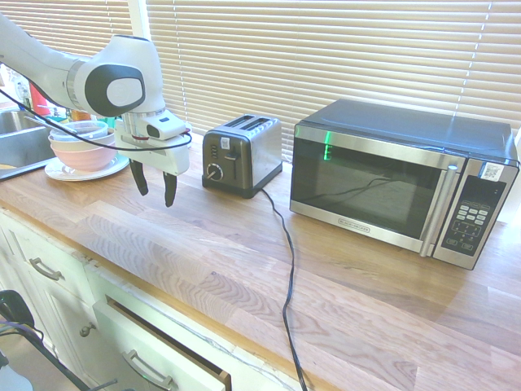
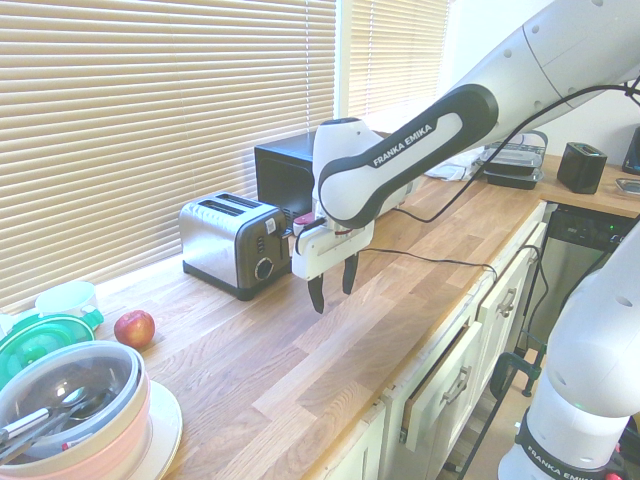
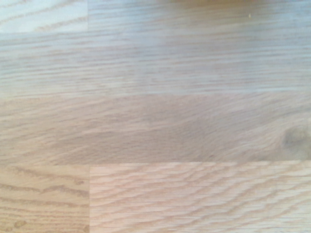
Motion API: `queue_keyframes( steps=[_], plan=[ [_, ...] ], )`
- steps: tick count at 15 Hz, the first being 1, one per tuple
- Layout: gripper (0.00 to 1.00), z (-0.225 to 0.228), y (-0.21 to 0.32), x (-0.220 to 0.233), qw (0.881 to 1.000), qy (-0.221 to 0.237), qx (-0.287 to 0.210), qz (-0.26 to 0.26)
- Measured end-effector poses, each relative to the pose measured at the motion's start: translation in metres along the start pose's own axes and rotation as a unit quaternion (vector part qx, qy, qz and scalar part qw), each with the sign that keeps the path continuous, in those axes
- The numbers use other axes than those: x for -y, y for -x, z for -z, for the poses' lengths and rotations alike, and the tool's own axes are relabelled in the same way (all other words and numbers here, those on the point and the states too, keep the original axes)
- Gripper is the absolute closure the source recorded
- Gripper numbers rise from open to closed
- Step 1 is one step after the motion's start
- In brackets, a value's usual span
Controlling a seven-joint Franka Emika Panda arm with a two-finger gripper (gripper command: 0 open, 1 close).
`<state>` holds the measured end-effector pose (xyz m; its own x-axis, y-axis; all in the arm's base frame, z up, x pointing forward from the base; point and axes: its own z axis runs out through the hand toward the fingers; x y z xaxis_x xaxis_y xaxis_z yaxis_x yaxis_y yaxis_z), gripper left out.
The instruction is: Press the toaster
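The toaster [image 1: 242, 153] [image 2: 233, 243] is a small steel two-slot box with a black front panel, a lever and a round knob, standing on the wooden counter by the window blinds. My gripper [image 1: 155, 183] [image 2: 333, 283] hangs a little above the counter in front of that black panel, fingers pointing down, open and empty. A short gap separates it from the toaster. The wrist view holds only blurred wood grain of the counter [image 3: 155, 126].
A large steel-and-black microwave [image 1: 403, 179] stands beyond the toaster, and the toaster's black cord [image 1: 289, 269] runs across the counter to its front edge. Stacked bowls on a plate [image 1: 81, 147] sit by the sink. An apple [image 2: 134, 328] lies near them. A drawer [image 1: 155, 350] below stands ajar.
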<state>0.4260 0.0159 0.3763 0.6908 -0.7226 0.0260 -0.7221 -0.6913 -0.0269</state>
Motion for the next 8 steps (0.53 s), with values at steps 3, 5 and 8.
queue_keyframes(
  steps=[3, 5, 8],
  plan=[
    [0.00, 0.0010, 0.0000, 0.0000, 1.000, -0.001, -0.001, -0.003],
    [0.00, 0.0017, 0.0000, 0.0000, 1.000, -0.002, -0.002, -0.003],
    [0.00, 0.0018, -0.0003, -0.0001, 1.000, -0.002, -0.002, -0.004]
  ],
)
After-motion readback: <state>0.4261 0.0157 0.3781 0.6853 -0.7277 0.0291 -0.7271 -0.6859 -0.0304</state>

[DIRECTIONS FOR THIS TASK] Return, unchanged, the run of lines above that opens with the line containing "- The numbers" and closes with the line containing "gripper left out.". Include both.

[OUTPUT OF THE TASK]
- The numbers use other axes than those: x for -y, y for -x, z for -z, for the poses' lengths and rotations alike, and the tool's own axes are relabelled in the same way (all other words and numbers here, those on the point and the states too, keep the original axes)
- Gripper is the absolute closure the source recorded
- Gripper numbers rise from open to closed
- Step 1 is one step after the motion's start
- In brackets, a value's usual span
Controlling a seven-joint Franka Emika Panda arm with a two-finger gripper (gripper command: 0 open, 1 close).
`<state>` holds the measured end-effector pose (xyz m; its own x-axis, y-axis; all in the arm's base frame, z up, x pointing forward from the base; point and axes: its own z axis runs out through the hand toward the fingers; x y z xaxis_x xaxis_y xaxis_z yaxis_x yaxis_y yaxis_z), gripper left out.

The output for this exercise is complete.